La prolil isomerasa (también conocida como peptidilprolil isomerasa o PPIasa ) es una enzima ( EC 5.2.1.8) que se encuentra tanto en procariotas como en eucariotas y que interconvierte los isómeros cis y trans de los enlaces peptídicos con el aminoácido prolina . [1] La prolina tiene un enlace peptídico conformacionalmente restringido inusualmente debido a su estructura cíclica con su cadena lateral unida a su nitrógeno amínico secundario . La mayoría de los aminoácidos tienen una fuerte preferencia energética por la conformación del enlace peptídico trans debido al impedimento estérico , pero la estructura inusual de la prolina estabiliza la forma cis de modo que ambos isómeros se pueblan en condiciones biológicamente relevantes. Las proteínas con actividad de prolil isomerasa incluyen ciclofilina , FKBP y parvulina , aunque las proteínas más grandes también pueden contener dominios de prolil isomerasa .
La prolina es única entre los aminoácidos naturales por tener una diferencia relativamente pequeña en energía libre entre la configuración cis de su enlace peptídico y la forma trans más común. La energía de activación requerida para catalizar la isomerización entre cis y trans es relativamente alta: ~20 kcal/mol ( cf. ~0 kcal/mol para enlaces peptídicos regulares). A diferencia de los enlaces peptídicos regulares, el enlace peptídico X-prolil no adoptará la conformación deseada espontáneamente, por lo tanto, el proceso de isomerización cis-trans puede ser el paso limitante de la velocidad en el proceso de plegamiento de proteínas . Por lo tanto, las prolil isomerasas funcionan como chaperonas de plegamiento de proteínas . Los enlaces peptídicos cis N-terminales a los residuos de prolina a menudo se ubican en el primer residuo de ciertos tipos de giros cerrados en la estructura principal de la proteína. Las proteínas que contienen cis -prolinas estructurales en el estado nativo incluyen ribonucleasa A , ribonucleasa T1 , beta lactamasa , ciclofilina y algunas interleucinas .
El plegamiento de la prolil isomerasa puede ser autocatalítico y, por lo tanto, la velocidad del plegamiento depende de la concentración del reactivo. Se cree que la parvulina y la FKBP citosólica humana catalizan sus propios procesos de plegamiento.

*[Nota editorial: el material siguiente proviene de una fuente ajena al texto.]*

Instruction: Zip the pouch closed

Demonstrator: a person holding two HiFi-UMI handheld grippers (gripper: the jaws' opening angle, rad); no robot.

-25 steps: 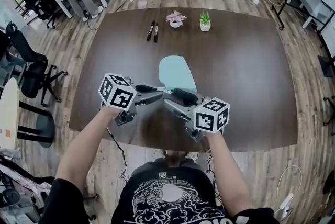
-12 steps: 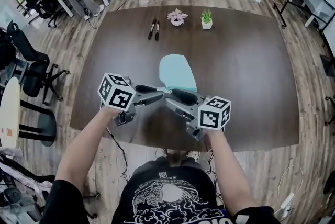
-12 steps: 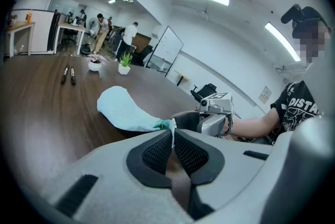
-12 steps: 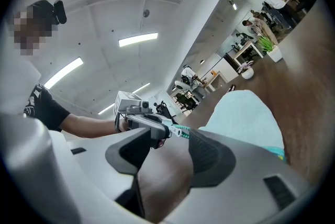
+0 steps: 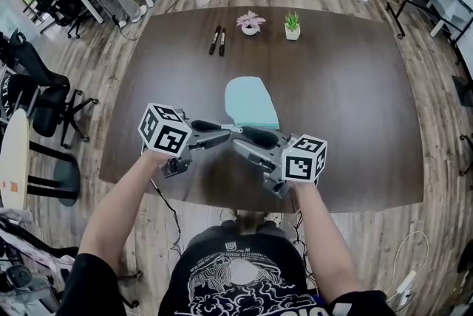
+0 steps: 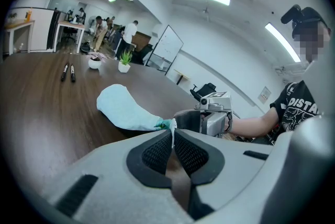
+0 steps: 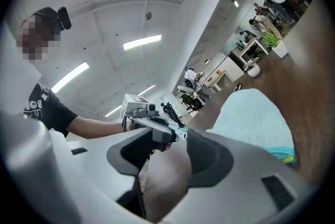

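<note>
Grip status: the left claw [image 6: 172, 140] is clamped tight on a thin white tab [image 6: 172, 133] at the near tip of the light teal fabric pouch [image 5: 250, 102], which lies flat mid-way across the dark wooden bench [image 5: 347, 86]. The right claw [image 7: 175, 137] stands half apart. Its jaws have just been closing, with nothing pinched; the tab end sits at their mouth.

Recommended: anchor with the left claw, seat the right squarely on the zipper pull, then draw straight along the pouch.

Clearance: the near bench edge lies close behind both claws. Beyond the pouch, bare surface runs to two black pens [image 5: 216, 42] and two small potted plants [image 5: 250, 25], well apart.
</note>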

Los métodos para identificar la presencia de un proceso de isomerización de prolina limitante de la velocidad en un evento de plegamiento de proteínas incluyen:
Es importante señalar que no todos los enlaces peptídicos de prolina son críticos para la estructura o función de una proteína, y no todos estos enlaces tienen una influencia significativa en la cinética de plegamiento, especialmente los enlaces trans . Además, algunas prolil isomerasas tienen un grado de especificidad de secuencia y, por lo tanto, pueden no catalizar la isomerización de prolinas en ciertos contextos de secuencia.
La actividad de la prolil isomerasa se descubrió por primera vez utilizando un ensayo basado en quimotripsina . La enzima proteolítica quimotripsina tiene una especificidad de sustrato muy alta para el péptido de cuatro residuos Ala - Ala - Pro - Phe solo cuando el enlace peptídico de prolina está en estado trans . La adición de quimotripsina a una solución que contiene un péptido reportero con esta secuencia da como resultado la escisión rápida de aproximadamente el 90% de los péptidos, mientras que aquellos péptidos con enlaces cis de prolina (aproximadamente el 10% en solución acuosa ) se escinden a una velocidad limitada por la isomerización de prolina no catalizada. La adición de una prolil isomerasa potencial acelerará esta última fase de reacción si tiene verdadera actividad de prolil isomerasa.